Recently, the College decided to modify its policies on veteran admissions and to more actively recruit veterans. We at the Record fully support this decision. While the College does not actively prevent veterans from attending, it does not provide any online information for veterans who are prospective students or provide information about resources that would be available to veterans should they attend. This new initiative will provide more information about the College to veterans who wish to apply. The College will remove a $5000 cap on the financial aid that veterans can receive from the College through the Yellow Ribbon Program. While this cap was originally intended to prevent veterans from receiving too much financial aid, it is a confusing barrier as it misleadingly implies that the College gives less aid than it actually does.

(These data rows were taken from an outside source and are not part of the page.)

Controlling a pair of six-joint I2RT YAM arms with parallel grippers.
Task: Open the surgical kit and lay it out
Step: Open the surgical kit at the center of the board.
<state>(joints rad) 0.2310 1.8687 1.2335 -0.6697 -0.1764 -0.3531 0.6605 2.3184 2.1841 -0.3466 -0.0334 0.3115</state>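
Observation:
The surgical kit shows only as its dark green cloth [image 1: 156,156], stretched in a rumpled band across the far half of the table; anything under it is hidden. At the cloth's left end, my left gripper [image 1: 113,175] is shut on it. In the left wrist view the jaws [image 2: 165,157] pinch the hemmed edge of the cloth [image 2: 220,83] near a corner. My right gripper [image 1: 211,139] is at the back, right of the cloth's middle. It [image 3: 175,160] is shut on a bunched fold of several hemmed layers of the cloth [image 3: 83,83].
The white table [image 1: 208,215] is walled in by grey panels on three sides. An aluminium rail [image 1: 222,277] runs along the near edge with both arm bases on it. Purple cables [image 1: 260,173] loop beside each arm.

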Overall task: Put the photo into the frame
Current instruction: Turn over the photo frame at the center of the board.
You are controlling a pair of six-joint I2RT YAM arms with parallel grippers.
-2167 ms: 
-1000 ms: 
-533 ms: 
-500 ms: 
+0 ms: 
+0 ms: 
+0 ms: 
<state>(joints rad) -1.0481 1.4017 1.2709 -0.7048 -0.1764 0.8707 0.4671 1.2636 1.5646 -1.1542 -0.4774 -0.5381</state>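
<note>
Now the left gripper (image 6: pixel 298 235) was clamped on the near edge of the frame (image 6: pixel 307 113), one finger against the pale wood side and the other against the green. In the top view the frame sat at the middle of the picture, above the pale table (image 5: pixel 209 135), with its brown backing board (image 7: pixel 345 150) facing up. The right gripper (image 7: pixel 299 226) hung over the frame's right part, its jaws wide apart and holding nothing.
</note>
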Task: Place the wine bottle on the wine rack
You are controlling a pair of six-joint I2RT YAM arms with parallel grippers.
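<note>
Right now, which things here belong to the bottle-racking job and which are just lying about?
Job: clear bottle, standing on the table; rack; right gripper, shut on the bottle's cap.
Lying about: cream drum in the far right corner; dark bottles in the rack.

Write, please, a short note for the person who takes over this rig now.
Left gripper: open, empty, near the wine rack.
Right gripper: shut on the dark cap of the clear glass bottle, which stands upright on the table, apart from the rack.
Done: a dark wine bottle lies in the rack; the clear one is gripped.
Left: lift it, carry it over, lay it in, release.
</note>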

We believe that recruiting veterans to the College would strengthen our community. Veterans have a unique perspective that is not currently represented on campus. If veterans were to add their experiences to the community both inside and outside the classroom, the College would benefit. Having the additional viewpoints of non-traditional students would help to push students outside their comfort zones – a valuable goal of a liberal arts education. Furthermore, the College offers an elite education that veterans would benefit from having access to.
If the administration really intends to recruit veterans, it will have to ensure that the College has all of the resources necessary to support non-traditional students. This might involve hiring a counselor at Psychological Services experienced in treating post-traumatic stress disorder, for example. We also encourage the College to create a transitional program for non-traditional students that provides support beyond orientation and First Days. We also strongly believe that the College cannot begin by admitting just one or two veterans per class year. The College might be a challenging space for veterans. Veterans attending the College would need a strong support network, and part of that support network would be fellow veterans. To that end, we think it’s very important that the College should begin this new initiative by admitting about five veterans per class year.
One thing we think the College should be aware of is that admitting veterans would require a meaningful examination of campus culture. Why are veterans not drawn to Williams in the first place, for example? How would first-year veterans fit into traditional Williams institutions like the entry system? In order to make the College more appealing to veterans, we need to assess what the College could do to make itself a more welcoming environment. We believe this could fit into a broader examination of how the College could better recruit and support other kinds of non-traditional students.
This initiative, with these concerns in mind, could be made easier if contextualized within the the Posse Foundation’s Veteran Program, which partners with colleges and universities to help them recruit veterans. While the Veteran Program is still a pilot program and is only currently partnering with Vassar, we at the Record believe that the College shares Posse’s goals and could benefit from participating in the organization. The College partners with organizations like QuestBridge to both recruit low-income students and support them once they are at the College. Joining the Posse Veteran Program would be a similar initiative. Posse would work as an information network for the College and would provide support for the College’s admissions counselors as they work to recruit veterans. We believe that Posse could provide significant help in training our admissions counselors to identify high-achieving qualified veterans and reach out to them. On the other side of the coin, Posse could help provide support and resources to veterans once they attend the College. Because we don’t have resources for veterans at present, having a support structure like Posse would be helpful in determining how to build those resources.
One part of the Posse pilot program that we hesitate to approve of is the requirement that veterans attend the College in a group of 10 students. We realize that in a class of 550 students at the College, admitting 10 veterans is a substantial percentage of that group. However, if the College is truly committed to having veterans attend and be successful here, they will require the support of fellow veterans, and the College could work with Posse to find the appropriate size community for this campus.
We realize there will be costs to the College from recruiting and supporting veterans, both financial and social. However, we feel that having the unique perspective of veterans at the College is worth that cost. Given that many of our peer institutions have found a way to incorporate veterans into their institutions, we should be able to find a workable way to do so as well.
The College has always enjoyed a rich history of students in the military. We think that veterans who attend the College in the future will make worthy contributions to that history.